No entanto, o ministro Nunes Marques votou somente pela condenação de Aécio a 2 anos e seis meses de prisão em regime aberto pelos crimes de dano e deterioração do patrimônio tombado. Ele justificou seu voto afirmando que as fotos e vídeos postados nas redes sociais por Aécio demonstram que ele aderiu aos manifestantes que ingressaram mediante violência no Congresso, contribuindo para os danos ao patrimônio tombado.
Nunes Marques também divergiu do relator ao absolver Aécio das acusações de atentar contra a democracia e de golpe de Estado. O ministro argumentou que é necessário haver ameaça às autoridades dos poderes para caracterização desses crimes e que as manifestações de 8 de janeiro, apesar da gravidade do vandalismo, não alcançaram a consistência de uma tentativa de abolir o Estado democrático de direito.

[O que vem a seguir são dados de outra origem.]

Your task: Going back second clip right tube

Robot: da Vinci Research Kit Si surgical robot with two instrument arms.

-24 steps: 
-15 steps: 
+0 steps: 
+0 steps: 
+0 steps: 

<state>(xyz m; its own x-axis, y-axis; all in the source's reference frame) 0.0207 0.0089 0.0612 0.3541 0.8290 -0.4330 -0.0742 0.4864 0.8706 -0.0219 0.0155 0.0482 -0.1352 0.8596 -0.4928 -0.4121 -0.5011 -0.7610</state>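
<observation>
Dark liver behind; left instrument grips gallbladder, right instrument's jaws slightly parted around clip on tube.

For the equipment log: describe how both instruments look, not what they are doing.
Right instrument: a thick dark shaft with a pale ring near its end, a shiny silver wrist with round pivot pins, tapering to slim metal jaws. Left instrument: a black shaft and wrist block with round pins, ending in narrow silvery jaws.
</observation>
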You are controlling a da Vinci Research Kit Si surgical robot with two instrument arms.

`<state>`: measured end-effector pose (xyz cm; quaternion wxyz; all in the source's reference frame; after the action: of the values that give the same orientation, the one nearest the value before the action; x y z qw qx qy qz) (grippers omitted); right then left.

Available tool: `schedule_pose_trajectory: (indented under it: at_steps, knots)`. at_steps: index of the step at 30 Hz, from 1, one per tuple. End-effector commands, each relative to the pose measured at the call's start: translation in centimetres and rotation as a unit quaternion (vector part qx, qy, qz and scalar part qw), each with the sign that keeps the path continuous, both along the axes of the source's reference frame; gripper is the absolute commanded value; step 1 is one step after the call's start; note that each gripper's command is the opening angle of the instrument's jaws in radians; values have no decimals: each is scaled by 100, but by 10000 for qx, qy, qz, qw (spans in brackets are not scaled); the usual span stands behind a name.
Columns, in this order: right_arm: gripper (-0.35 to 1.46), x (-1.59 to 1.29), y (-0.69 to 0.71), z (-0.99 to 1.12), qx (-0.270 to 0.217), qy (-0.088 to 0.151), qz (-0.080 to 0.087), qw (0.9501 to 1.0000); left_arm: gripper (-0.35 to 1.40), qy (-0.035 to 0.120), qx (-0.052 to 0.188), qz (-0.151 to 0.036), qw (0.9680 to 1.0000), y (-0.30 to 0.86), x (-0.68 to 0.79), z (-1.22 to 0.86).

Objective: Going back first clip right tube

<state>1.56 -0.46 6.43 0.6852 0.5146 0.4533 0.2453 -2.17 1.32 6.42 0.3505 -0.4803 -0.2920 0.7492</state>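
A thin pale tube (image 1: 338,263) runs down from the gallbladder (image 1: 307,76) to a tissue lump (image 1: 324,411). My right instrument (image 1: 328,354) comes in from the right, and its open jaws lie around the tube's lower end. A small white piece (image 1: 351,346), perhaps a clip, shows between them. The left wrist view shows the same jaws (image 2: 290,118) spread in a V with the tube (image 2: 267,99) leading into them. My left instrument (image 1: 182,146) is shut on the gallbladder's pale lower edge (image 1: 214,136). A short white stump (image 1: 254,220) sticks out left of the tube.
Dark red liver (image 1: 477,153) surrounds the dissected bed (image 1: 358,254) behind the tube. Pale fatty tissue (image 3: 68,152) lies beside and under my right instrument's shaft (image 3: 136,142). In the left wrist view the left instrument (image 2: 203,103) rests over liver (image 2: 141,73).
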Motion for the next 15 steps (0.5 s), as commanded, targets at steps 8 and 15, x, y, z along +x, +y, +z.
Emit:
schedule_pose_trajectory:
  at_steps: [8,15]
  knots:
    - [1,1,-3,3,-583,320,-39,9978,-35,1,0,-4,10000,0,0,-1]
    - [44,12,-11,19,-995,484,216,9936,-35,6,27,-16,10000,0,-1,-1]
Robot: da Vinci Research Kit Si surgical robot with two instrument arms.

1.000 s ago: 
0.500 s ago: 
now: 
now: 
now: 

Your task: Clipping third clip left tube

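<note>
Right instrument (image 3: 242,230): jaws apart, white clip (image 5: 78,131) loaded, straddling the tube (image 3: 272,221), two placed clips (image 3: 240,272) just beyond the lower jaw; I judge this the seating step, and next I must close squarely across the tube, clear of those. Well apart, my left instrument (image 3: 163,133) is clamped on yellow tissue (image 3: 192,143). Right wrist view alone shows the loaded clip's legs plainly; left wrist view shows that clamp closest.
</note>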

O julgamento foi suspenso após o voto do ministro e será retomado amanhã (14). Aécio Lúcio continua preso por determinação de Alexandre de Moraes.
O réu, morador de Diadema (SP), foi preso pela Polícia Legislativa no plenário do Senado durante os atos de 8 de janeiro e chegou a publicar um vídeo nas redes sociais durante a invasão ao Congresso. A denúncia apresentada pela Procuradoria-Geral da República (PGR) acusa Aécio de participar da depredação do Congresso Nacional, que incluiu a quebra de vidraças, portas de vidro, obras de arte e equipamentos de segurança, além do uso de substância inflamável para incendiar o tapete do Salão Verde da Câmara dos Deputados.
A defesa de Aécio Lúcio rebateu as acusações e considerou que o julgamento no STF tem motivações políticas.